> INSTRUCTIONS TO FOLLOW:
For this listing, reproduce the line with "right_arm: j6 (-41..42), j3", the line with "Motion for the", and the lines between, exactly as they stand. Leave out pictures and all other lines.

> INPUT MATERIAL:
────────────────────
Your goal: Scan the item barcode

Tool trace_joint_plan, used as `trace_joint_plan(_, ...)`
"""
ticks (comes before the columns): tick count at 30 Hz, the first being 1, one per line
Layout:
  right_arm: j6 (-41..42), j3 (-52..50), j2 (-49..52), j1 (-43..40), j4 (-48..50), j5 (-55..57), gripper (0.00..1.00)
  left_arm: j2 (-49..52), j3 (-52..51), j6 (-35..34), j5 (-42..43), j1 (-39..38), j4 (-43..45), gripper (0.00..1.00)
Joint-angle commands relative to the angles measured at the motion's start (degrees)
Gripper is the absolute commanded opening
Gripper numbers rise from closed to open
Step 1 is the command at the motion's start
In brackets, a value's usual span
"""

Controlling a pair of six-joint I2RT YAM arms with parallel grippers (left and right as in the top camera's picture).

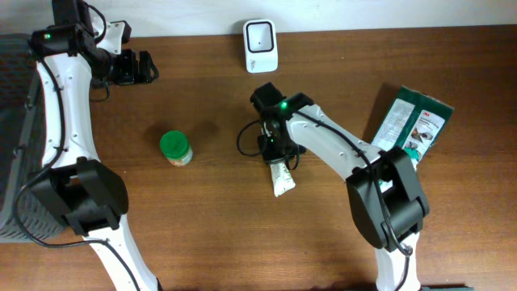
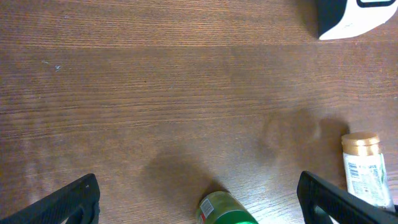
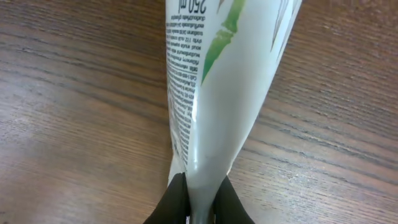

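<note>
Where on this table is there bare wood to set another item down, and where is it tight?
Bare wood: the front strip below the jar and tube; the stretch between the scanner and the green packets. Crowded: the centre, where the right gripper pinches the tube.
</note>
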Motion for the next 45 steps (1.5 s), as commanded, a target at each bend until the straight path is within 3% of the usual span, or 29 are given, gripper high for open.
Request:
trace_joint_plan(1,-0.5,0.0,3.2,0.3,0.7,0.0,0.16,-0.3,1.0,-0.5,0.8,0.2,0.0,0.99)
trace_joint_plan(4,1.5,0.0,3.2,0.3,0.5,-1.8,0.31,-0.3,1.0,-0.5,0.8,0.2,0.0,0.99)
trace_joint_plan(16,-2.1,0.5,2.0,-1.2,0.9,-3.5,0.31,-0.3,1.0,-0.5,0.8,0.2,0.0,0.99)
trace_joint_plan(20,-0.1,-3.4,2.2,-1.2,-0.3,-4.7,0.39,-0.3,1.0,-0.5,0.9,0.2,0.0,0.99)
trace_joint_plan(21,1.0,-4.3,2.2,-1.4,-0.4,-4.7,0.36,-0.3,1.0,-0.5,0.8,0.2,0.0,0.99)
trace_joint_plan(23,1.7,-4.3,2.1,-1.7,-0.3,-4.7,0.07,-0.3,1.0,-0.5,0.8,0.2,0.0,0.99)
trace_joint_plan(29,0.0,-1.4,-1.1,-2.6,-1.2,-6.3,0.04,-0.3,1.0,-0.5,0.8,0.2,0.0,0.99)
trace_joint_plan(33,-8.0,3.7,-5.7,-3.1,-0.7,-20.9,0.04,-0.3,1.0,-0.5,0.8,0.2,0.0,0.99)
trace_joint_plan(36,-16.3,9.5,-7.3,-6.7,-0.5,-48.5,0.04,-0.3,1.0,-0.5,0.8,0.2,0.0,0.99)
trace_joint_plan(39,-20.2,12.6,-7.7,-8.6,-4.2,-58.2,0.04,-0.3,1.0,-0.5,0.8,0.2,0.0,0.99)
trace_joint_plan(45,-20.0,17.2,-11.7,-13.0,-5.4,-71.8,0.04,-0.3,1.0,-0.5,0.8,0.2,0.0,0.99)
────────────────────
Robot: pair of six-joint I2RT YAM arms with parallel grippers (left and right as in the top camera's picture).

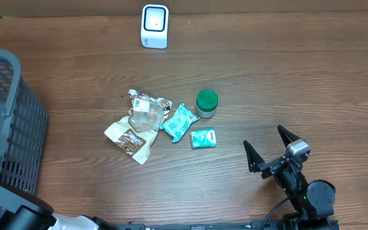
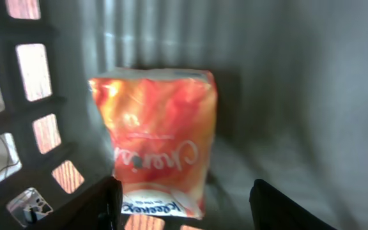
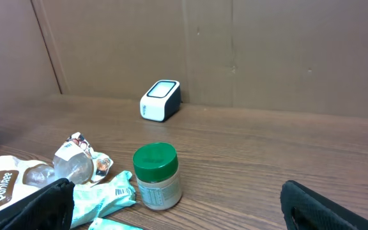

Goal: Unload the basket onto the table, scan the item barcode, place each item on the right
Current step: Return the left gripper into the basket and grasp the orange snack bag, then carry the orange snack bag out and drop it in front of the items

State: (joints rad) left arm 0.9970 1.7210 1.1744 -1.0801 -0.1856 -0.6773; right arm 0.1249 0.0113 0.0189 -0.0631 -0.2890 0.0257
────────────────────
> FINISHED TASK:
  right_arm: j6 (-41..42), j3 (-52..50), j2 (-49..52), j1 (-43..40), j4 (-48..50), j5 (-55..57), gripper (0.00..1.00)
  left_arm: j2 (-49..52), j3 (-52..51), j6 (-35..34), j5 (-42..43), j1 (-39..38), j4 (-43..45), gripper (0.00..1.00)
Joint-angle commands relative to the angles measured at the motion's start (degrees)
Gripper is the absolute commanded opening
Gripper numbers rise from closed to open
Step 1 is the command at the motion's start
In brackets, a value's usual span
"""

Controlling a pair of six-joint I2RT YAM arms with parallel grippers (left and right as in the top camera's picture).


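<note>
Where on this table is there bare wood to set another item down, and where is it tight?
Bare wood: the front strip below the jar and tube; the stretch between the scanner and the green packets. Crowded: the centre, where the right gripper pinches the tube.
</note>
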Motion for the next 45 steps (1.5 s), as commanded, a target at each bend until the straight path is within 3% of the usual span, or 29 are given, gripper high for open.

This exercise has nothing further to it.